-
Notifications
You must be signed in to change notification settings - Fork 116
Description
Problem Description
Originally reported on mesa, but this is a deeper problem.
https://gitlab.freedesktop.org/mesa/mesa/-/issues/14392
Trivially reproducible with apitrace:
Note recent mesa has added a workaround for this specific game. The shader in question uses uninitialized variables, and the workaround is to zero-initialize every variable when compiling shaders. It only fixes it if the executable is named Cursemark, so the .trace fill will still reproduce this error. Please note: the workaround is not interesting.
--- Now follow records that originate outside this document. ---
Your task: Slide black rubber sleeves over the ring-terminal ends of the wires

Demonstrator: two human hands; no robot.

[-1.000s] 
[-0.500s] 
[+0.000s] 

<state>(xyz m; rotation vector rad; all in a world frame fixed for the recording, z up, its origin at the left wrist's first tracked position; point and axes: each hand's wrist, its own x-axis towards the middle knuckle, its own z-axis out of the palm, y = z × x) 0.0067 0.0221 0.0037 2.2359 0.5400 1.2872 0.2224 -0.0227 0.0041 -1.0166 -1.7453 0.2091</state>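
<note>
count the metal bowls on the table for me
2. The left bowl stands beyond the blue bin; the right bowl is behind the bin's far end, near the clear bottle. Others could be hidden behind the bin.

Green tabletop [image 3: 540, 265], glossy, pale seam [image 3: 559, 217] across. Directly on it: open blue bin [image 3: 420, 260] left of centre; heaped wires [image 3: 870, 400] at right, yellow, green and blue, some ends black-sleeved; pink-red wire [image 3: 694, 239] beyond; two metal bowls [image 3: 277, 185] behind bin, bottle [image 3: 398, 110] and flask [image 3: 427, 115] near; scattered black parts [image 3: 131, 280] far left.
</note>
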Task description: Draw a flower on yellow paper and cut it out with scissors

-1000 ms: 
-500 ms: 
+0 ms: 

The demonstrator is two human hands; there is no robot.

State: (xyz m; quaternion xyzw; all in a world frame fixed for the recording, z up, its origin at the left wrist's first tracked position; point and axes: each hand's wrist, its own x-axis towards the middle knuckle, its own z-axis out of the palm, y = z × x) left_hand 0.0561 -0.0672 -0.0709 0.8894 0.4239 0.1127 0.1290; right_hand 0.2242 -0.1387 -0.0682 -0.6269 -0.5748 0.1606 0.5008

I'm not reporting an error with this game demo, this is just the fastest and most reliable way to reproduce the hard-fault on the card. I've seen ring timeouts repeatedly in a variety of games and applications but they take time. This kills it within seconds.
This is, most likely, a firmware issue. But at minimum the driver should be able to recover without crashing the entire graphics stack.
Operating System
Debian 13 (Trixie)
CPU
AMD Ryzen Threadripper 2920X 12-Core Processor
GPU
AMD Radeon RX 9060 XT (gfx1200)
ROCm Version
7.1.1
ROCm Component
No response
Steps to Reproduce
apitrace replay Cursemark.trace in Xorg, I haven't tested under wayland.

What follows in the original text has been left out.